Artificial intelligence is now operating beyond Earth’s atmosphere. In a development that sounds a bit like science fiction, a satellite recently captured an image of Earth and then analyzed that image using AI while still in orbit. No waiting for data to be sent back to the ground first. The analysis happened right there in space.
The test took place on March 25, roughly 500km above Alice Springs, Australia. An Earth-imaging satellite called Pelican-4 captured an image of an airport and then ran an AI model onboard to detect airplanes visible in the scene. Instead of behaving like a traditional satellite that simply collects photos and beams them down to Earth, the spacecraft performed its own analysis before the data ever left orbit.

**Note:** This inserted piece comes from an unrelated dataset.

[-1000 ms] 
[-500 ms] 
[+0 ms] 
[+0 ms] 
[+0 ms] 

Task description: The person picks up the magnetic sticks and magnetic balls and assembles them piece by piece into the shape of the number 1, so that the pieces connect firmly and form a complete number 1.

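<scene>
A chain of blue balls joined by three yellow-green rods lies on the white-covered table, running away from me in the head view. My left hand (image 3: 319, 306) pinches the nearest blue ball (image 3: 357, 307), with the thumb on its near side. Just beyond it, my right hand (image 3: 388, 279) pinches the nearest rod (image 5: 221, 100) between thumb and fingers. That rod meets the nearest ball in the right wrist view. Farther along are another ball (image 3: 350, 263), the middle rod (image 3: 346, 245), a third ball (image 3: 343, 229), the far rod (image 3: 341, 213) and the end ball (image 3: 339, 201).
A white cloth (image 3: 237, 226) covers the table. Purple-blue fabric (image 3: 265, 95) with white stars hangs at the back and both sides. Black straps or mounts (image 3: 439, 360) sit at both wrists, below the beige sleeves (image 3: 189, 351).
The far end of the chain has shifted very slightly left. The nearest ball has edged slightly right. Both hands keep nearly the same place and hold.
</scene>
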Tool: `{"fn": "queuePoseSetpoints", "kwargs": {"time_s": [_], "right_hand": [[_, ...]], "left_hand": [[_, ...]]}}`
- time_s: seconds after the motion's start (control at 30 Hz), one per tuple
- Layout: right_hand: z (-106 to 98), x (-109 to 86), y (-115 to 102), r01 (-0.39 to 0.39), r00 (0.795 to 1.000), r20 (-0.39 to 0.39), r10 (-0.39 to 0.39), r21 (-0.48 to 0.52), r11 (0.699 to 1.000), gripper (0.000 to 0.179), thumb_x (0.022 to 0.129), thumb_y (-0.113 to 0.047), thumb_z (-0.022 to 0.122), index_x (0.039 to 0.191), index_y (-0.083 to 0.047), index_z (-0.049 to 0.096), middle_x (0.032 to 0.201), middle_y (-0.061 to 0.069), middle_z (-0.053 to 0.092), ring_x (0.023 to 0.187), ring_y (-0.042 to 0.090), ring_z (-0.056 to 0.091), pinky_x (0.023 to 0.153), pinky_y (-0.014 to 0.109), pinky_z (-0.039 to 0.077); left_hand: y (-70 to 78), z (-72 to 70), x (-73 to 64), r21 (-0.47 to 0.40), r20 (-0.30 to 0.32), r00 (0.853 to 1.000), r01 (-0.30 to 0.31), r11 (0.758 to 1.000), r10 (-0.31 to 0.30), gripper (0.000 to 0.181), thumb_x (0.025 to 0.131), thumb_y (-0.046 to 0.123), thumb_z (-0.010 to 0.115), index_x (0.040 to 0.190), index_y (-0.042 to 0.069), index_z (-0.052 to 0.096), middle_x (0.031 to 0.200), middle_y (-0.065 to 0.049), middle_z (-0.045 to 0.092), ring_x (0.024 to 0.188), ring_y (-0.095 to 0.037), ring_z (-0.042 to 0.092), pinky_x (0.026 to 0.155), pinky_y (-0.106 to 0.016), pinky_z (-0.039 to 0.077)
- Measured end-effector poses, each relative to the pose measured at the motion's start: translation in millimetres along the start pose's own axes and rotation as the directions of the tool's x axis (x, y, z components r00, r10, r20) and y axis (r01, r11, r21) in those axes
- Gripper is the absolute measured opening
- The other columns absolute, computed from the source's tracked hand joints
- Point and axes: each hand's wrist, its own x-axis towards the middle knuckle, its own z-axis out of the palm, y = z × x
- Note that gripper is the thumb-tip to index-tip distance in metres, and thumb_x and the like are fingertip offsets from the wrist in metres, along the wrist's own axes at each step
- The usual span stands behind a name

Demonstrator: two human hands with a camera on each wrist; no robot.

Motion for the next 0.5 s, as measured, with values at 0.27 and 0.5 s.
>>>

Inside the satellite is an NVIDIA Jetson Orin computing module, a small but powerful piece of hardware designed for edge AI workloads. That module ran the object detection model immediately after the image was captured. The result was simple but important. The system successfully identified aircraft within moments of the photo being taken
“This success is a glimpse into the future of what we call Planetary Intelligence at scale,” said Kiruthika Devaraj, VP of Avionics & Spacecraft Technology. “By running AI at the edge on the NVIDIA Jetson platform, we can help reduce the time between ‘seeing’ a change on Earth and a customer ‘acting’ on it, while simultaneously minimizing downlink latency and cost. This shift toward integrated AI at the edge is a technological leap that can help differentiate solutions like Planet’s Global Monitoring Service (GMS), providing valuable insights for our customers and enabling rapid response times when it matters most.”
Normally, satellites send massive amounts of raw imagery down to ground stations where computers process it later. That workflow can introduce delays measured in hours. Running AI directly onboard the spacecraft changes the equation. Instead of transmitting everything, the satellite can process imagery in orbit and send back insights instead of raw data.

“This step with NVIDIA can help speed the pace of insight, reducing the time to potential answers from hours to minutes. This can be the critical difference-maker for our customers from disaster response to security and beyond,” said Will Marshall, CEO and co-founder of Planet. “Bigger picture: this is an exciting milestone towards delivering Planetary Intelligence. We’re moving AI from the internet into the physical realm, effectively connecting the ‘eyes’ of our satellites with an onboard ‘brain’ to create a nervous system for the planet.”
The company says the system runs inside isolated Docker containers directly on the satellite. That means the entire pipeline, from capturing the image to detecting objects and preparing geographic data, can happen in orbit. The spacecraft can even generate output formats like GeoTIFF and GeoJSON before sending results back to Earth.
The AI models involved are still early and will continue improving, but the idea behind the experiment is clear. Satellites may be evolving from passive cameras in space into intelligent observers capable of analyzing what they see in real time.
If that approach scales across future satellite constellations, it could shrink the gap between observation and action dramatically. A wildfire, military buildup, or infrastructure change could potentially be detected within minutes instead of hours. For Earth-monitoring systems, that kind of speed could make a real difference.